#### What you need to do
Stop after the line with "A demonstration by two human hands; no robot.". Up to that point, output every line of the listing below exactly from the first one onward, skipping pictures.

********************

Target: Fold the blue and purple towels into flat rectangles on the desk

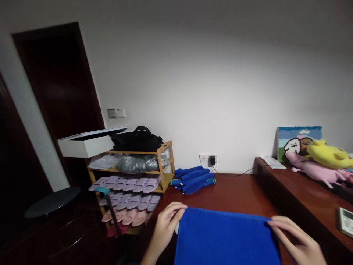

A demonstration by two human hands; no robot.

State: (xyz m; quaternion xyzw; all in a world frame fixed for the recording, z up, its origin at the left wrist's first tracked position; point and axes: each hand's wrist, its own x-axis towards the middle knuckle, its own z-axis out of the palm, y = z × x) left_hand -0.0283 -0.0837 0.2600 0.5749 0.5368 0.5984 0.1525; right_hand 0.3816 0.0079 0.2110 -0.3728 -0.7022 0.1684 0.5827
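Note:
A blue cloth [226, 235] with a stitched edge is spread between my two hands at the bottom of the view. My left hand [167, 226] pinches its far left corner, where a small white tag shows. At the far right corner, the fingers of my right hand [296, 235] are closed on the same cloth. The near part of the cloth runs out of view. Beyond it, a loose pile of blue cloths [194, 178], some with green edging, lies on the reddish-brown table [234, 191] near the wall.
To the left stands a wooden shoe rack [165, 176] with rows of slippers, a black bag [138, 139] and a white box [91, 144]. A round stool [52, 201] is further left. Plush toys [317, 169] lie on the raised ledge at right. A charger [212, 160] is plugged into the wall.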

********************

#### Your solution
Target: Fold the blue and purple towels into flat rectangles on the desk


A demonstration by two human hands; no robot.

This completes the answer.